Come abbiamo già specificato più volte, però, fare cosplay equivale a rendere omaggio ai propri personaggi preferiti, quindi se la precedentemente menzionata cosplayer, dall’aspetto caucasico, vuole interpretare Pocahontas, dovrebbe sentirsi libera di farlo, rimanendo però nella sua “tonalità”, senza ricorrere a troppo make up per scurire la pelle, o altri accessori per cambiare i lineamenti del viso. Al contrario, risulta molto più irrispettoso, e spesso bersaglio di cyberbullismo sui social, la pratica di scurire la pelle per rendersi più simili al personaggio in questione, sempre e solo per le motivazioni spiegate nel paragrafo poco sopra. Questo perché quando un cosplayer si immedesima in un personaggio di una minoranza etnica, come può essere quella nativo-americana, una volta a casa ed eliminato il make up, torna a essere la stessa persona di prima. Ma una persona appartenente a tale minoranza, una volta a casa rimarrà sempre e comunque una persona che potrebbe subire ingiustizie e offese gratuite solo per avere il colore di pelle diverso, caratteristica che ovviamente non si può cambiareQuindi sì, è giusto omaggiare i propri personaggi preferiti, purché sia fatto con consapevolezza e senza danneggiare i sentimenti altrui.

Non esiste solo il blackface

Ovviamente, come detto in precedenza, l’appropriazione culturale viene spesso ricondotta al blackface, quindi alla sola pratica dell’inscurimento della pelle. Ma in realtà, esistono diverse tipologie di appropriazione culturale. Per rimanere in tema nativo-americano, anche indossare i loro tipici copricapi in determinati contesti potrebbe risultare scorretto, stesso discorso vale per altri personaggi: le situazioni vanno valutate caso per caso, ponderando seriamente sulla scelta che si fa. Per rimanere in tema Disney (potete acquistare l’intero cofanetto dei grandi classici su questo link), basti ricordare delle problematiche legate ai personaggi nativi, “pellerossa” in Peter Pan che, per ovvi motivi, risultavano stereotipati ed esagerati. Magari, vista dall’occhio innocente di un bambino, questa problematica può non essere così pesante, ma alcune persone potrebbero ritenersi offese da queste esagerazione dei tratti e della cultura di una certa etnia.

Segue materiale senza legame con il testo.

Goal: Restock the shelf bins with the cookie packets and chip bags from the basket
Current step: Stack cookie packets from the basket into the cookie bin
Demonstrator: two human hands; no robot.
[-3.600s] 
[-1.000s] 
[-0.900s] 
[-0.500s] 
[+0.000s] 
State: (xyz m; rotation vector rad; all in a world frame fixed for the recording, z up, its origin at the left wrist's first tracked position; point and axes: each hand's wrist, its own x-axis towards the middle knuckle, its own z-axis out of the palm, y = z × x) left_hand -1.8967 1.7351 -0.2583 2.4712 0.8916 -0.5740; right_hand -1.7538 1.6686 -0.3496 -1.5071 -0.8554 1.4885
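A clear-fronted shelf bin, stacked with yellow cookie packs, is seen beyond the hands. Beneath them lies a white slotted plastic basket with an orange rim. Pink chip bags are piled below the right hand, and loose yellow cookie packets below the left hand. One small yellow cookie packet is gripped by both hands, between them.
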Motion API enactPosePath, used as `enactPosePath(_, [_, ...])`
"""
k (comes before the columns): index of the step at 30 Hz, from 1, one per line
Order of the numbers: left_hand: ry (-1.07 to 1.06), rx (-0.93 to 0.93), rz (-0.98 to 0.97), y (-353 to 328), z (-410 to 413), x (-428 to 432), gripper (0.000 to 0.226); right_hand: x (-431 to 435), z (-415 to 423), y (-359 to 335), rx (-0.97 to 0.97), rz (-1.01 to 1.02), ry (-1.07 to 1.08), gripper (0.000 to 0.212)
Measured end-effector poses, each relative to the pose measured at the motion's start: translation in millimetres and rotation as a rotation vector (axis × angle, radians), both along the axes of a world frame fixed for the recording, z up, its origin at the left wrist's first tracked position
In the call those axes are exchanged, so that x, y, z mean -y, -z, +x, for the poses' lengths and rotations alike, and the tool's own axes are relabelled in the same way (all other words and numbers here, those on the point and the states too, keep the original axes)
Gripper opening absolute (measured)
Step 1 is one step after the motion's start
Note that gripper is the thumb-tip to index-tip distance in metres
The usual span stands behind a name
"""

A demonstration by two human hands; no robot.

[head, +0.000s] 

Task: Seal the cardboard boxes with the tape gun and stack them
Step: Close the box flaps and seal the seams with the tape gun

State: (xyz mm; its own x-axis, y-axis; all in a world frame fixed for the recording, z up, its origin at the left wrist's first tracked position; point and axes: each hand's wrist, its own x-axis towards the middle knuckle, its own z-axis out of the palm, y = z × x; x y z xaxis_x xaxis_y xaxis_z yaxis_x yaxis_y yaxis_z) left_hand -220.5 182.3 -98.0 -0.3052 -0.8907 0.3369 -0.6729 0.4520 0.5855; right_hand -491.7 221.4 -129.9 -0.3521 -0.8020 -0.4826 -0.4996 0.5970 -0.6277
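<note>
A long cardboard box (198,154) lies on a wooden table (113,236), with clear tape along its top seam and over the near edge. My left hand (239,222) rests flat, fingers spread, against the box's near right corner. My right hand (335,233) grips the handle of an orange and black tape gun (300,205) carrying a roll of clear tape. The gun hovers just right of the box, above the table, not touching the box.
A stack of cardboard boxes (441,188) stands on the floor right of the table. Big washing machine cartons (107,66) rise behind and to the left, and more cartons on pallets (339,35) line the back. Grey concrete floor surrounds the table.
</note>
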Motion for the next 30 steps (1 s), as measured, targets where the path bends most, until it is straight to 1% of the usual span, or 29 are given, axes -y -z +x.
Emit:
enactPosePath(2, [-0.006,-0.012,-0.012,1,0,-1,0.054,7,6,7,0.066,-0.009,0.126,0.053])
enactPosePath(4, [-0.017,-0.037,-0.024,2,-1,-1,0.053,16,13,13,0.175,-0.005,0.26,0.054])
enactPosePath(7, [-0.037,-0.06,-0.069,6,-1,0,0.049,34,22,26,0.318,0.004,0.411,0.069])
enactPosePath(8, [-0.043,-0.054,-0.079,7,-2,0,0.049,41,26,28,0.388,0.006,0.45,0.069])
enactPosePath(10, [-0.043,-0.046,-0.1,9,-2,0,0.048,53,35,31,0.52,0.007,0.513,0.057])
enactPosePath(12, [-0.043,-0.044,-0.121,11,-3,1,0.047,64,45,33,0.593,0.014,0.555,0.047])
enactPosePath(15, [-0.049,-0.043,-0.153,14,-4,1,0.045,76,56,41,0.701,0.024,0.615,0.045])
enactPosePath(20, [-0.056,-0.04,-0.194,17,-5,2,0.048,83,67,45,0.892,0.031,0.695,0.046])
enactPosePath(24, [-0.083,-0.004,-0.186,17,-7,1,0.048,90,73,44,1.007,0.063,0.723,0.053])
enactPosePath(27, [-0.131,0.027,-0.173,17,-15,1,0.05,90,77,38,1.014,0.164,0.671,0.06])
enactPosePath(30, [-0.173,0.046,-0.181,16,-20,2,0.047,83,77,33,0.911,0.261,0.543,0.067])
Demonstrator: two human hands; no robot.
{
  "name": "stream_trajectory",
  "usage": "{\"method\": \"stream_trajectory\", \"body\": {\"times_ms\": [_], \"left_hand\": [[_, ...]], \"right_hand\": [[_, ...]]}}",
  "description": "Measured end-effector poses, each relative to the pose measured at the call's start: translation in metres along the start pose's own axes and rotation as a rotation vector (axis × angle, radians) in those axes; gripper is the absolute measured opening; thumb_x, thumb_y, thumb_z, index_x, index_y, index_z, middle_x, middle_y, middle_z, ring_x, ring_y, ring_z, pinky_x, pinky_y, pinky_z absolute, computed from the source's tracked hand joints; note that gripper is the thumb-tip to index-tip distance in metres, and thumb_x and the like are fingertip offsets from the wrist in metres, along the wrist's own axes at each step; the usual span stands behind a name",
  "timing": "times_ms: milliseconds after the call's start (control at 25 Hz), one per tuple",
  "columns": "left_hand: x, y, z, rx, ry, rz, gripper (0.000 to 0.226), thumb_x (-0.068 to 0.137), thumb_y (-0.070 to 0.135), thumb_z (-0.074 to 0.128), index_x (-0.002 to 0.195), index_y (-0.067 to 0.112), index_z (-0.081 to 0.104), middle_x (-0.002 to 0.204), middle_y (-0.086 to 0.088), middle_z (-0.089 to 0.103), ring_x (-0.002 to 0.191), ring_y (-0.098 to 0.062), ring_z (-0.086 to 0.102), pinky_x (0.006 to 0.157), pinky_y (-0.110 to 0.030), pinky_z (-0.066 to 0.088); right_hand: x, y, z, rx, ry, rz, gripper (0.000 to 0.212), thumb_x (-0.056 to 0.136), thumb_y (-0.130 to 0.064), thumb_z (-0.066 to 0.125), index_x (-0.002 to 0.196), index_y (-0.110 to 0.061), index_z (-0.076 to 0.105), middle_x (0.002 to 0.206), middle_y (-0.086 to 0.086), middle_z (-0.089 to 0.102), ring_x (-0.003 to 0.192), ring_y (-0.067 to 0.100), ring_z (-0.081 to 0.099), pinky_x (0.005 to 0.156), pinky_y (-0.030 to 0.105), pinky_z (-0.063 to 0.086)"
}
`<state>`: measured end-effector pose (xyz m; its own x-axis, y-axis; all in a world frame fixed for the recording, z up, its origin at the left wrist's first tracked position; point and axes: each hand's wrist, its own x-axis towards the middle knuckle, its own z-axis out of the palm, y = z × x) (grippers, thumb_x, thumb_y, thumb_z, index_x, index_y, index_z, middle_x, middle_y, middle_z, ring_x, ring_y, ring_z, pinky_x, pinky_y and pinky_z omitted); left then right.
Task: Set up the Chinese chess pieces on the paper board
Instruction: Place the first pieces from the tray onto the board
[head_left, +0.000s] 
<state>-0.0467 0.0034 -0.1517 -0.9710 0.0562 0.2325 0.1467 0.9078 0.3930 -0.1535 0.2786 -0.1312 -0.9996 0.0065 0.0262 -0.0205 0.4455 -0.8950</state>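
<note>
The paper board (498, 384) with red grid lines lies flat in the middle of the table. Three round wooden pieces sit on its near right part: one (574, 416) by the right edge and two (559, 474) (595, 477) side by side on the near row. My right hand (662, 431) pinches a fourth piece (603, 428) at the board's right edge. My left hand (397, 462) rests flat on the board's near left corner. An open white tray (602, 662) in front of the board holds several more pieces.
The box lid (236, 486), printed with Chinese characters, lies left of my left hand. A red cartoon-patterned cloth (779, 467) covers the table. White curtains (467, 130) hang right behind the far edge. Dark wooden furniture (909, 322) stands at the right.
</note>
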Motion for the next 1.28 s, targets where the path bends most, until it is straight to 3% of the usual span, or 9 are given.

L’unica cosa certa è che nessuno può permettersi di giudicare i sentimenti altrui o il livello di oppressione di una persona che si sente oppressa, così come nessuno può stabilire il livello di sopportazione di una violenza, fisica o psicologica che sia, al posto di chi l’ha subita. Quindi che si parli di persone di colore, nativo-americane, di origini asiatiche o marziane, nessuno dovrebbe permettersi di stereotipare e scimmiottare le loro tradizioni per puro scopo offensivo.

Conclusioni

Ci sarebbero altri milioni di parole da spendere sulla questione dell’appropriazione culturale e tutto ciò che ne deriva e, probabilmente, si sfocerebbe anche sulla tematica del razzismo, ma non è questo il tempo e il luogo. Per ora, ricordiamoci solo che una cultura non è un costume come quelli che indossiamo alle fiere dei fumetti, che si può togliere e rimettere a piacimento.

La questione è quasi sempre la stessa, sensibilizzazione e consapevolezza sono le armi più efficaci per combattere queste piaghe che stanno irrispettosamente rovinando il mondo, anche quello del cosplay.